In October 2006, upon O’Brien's return, the band brought in Joseph Mirasole, a drummer from a local high school drum line, via Craigslist. During this period the band recorded their first studio EP, Touches.  Soon after, the band relocated to Austin where O’Brien and Roush enrolled in Master's programs at the University of Texas. They parted ways amicably with Badcock, with Jack taking over bass duties and Roush helping with vocals.

In 2008 they released the EP Love Like Montopolis, which showcased a more delicate, downtempo post-rock sound, and brought on local singer-songwriter A.J. Vincent on keys and vocals.

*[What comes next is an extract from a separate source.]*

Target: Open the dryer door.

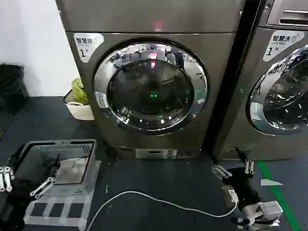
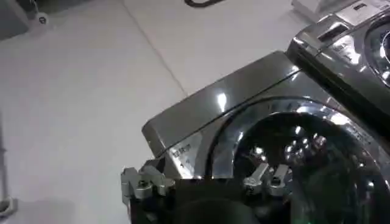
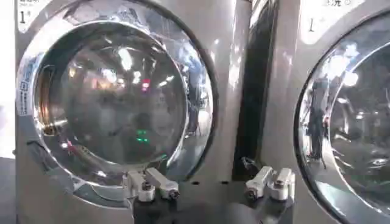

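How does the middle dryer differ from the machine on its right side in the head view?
The middle dryer shows whole, with its round door fully visible; the right machine is cut by the picture's edge. The middle dryer's sticker sits upper left, as does the right machine's. Both are grey with doors closed.

The second machine is running off the head view's right edge, its door only partly showing. The sticker print on the dryer is reading too small. The basket contents are staying unclear.
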You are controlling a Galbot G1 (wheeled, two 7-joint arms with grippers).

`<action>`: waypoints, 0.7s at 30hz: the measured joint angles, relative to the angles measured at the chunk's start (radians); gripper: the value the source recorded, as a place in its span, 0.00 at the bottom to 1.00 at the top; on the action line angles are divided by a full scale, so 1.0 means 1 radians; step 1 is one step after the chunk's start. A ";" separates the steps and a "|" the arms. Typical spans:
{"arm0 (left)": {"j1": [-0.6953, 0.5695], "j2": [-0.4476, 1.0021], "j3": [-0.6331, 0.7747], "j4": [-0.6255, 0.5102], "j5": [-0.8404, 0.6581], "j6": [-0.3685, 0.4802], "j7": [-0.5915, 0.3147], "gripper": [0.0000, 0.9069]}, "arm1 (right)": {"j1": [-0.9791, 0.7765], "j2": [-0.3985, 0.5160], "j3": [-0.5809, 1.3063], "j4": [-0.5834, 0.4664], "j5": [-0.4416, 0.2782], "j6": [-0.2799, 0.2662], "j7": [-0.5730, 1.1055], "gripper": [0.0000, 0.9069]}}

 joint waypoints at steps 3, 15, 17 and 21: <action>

The Bright Light Social Hour (2010–2014)
The band continued to grow their reputation with consistent high energy shows in southern states, their sound evolving to include elements of soul, southern rock and psychedelia. The band released their debut full-length album in late 2010, entitled The Bright Light Social Hour. The album was recorded in Austin during summer 2010 with producer Danny Reisch.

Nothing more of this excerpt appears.